At Democratic National Convention, Obama should lay out plan for a better second term.
This artwork by M. Ryder release to President Obama and his re-election campaign.
President Obama and the Democratic Party have their work cut out for them at their convention, set to begin Tuesday in Charlotte. Last week, Mitt Romney and the Republican National Convention made as cogent a case for Obama's replacement as the GOP had offered through more than a year of presidential campaigning.
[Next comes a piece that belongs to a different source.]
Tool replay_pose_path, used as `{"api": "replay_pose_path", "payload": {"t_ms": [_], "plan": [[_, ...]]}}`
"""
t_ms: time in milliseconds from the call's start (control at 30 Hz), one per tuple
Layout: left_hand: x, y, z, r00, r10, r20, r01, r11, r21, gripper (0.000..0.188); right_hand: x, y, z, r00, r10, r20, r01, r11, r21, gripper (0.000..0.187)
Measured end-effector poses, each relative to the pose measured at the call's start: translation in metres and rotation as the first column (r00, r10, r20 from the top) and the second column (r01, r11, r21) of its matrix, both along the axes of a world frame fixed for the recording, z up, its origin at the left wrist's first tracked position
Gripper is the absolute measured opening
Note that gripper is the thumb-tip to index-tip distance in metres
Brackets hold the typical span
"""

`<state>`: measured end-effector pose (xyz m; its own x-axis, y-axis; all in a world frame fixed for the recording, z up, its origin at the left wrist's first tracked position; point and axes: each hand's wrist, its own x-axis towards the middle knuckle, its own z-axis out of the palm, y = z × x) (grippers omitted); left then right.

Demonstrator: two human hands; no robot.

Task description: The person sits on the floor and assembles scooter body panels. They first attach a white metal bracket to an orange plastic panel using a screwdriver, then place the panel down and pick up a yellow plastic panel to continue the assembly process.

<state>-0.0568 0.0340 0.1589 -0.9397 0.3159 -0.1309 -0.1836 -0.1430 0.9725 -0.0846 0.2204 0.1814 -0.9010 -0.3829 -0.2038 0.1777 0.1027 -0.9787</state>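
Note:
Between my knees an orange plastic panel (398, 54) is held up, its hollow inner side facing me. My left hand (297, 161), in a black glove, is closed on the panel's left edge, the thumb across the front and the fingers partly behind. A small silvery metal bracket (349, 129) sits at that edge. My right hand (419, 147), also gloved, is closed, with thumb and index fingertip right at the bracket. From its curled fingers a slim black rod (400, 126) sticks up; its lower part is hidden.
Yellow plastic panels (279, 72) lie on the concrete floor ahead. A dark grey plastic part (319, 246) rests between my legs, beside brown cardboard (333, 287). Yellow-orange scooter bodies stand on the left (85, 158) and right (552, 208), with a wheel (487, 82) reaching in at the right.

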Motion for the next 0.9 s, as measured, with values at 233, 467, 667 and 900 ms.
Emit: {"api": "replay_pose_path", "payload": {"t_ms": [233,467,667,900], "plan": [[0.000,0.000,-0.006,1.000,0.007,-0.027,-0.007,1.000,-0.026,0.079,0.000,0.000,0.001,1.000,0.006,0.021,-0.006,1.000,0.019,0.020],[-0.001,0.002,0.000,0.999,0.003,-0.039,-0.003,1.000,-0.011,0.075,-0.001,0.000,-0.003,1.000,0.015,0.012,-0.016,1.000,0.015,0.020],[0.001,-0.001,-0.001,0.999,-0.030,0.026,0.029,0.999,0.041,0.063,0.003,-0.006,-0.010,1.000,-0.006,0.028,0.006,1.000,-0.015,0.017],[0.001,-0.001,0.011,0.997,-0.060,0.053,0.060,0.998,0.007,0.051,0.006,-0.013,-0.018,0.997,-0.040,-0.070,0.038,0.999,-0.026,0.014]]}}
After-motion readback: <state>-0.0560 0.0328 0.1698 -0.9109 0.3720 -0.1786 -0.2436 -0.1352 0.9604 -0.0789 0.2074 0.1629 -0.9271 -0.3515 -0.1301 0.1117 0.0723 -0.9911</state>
The Democrats have the advantage of getting the last convention word. But after last week, they are obliged to play both offense and defense. The GOP convention wasn't flawless. Vice presidential nominee Paul Ryan in particular gave fact-checkers a field day with a speech laden with distortions of the president's record and his own. But Ryan planted a question that's likely to linger in American minds: "Without a change in leadership, why would the next four years be any different from the last four years?"
Democratic convention theme-setters say they plan a confab focused on the future. They want to make plain to voters how their approach to securing peace and prosperity is superior to the path the Romney-Ryan ticket proposes.
About that, Obama and the Democrats have a good case to make. Republican ideas about job creation center on tax cuts, elimination of business regulation and shrinkage of the safety net for the poor. Those ideas don't add up to either a balanced federal budget or assured access to two vital keys to the 21st century middle class -- education and health care.
But in the wake of the GOP performance in Tampa, laying out an alternative policy path won't be sufficient for Obama and Co. They also must deliver a credible response to Ryan's question.
They must acknowledge the difficulties of the last four years in a way that both tells the truth about the intense GOP resistance Obama has faced and lives up to the presidential truism Harry Truman famously displayed on his Oval Office desk: "The buck stops here." A convention that goes over the top in demonizing Republicans will strike many Americans as buck-passing.
The Democrats need to be full-throated about the positive elements of Obama's record. To be sure, recovery has been disappointingly slow since the Great Recession hit in 2008. But it has not derailed -- despite Tea Party Republicans' willingness to risk knocking it off track during last summer's debt-ceiling fight. Far from being ineffective, as Republicans claimed, the 2009 stimulus bill that was Obama's first major initiative spared the nation from a full-blown depression, most economists agree.
The virtues of the much-maligned Affordable Care Act, a k a Obamacare, deserve ample air time. It remains poorly understood by many Americans. A question ought to be tossed back to Romney, who signed into law a similar plan as governor of Massachusetts but now wants to "repeal and replace" Obamacare: Replace it with what?
Obama's foreign-policy record is strong, and contrasts favorably with Romney's bellicose rhetoric about Iran's nuclear buildup and his vow to shield defense spending from reductions. Minnesotans who were drawn to Texas U.S. Rep. Ron Paul's presidential candidacy because of his objection to American military adventurism should be troubled by Romney's stance.
Four years after the Great Recession hit, Americans are rightfully worried about too little economic progress. And they increasingly question whether the nation's leaders are up to the task at hand. They see two major parties that have grown highly skillful at vilifying each other but seem unable to jointly govern this country. They are alarmed by the many problems that Washington is allowing to fester.
Part of Barack Obama's appeal four years ago was a sense that he could change all that. His reelection may ride on his ability to revive that sense, starting this week.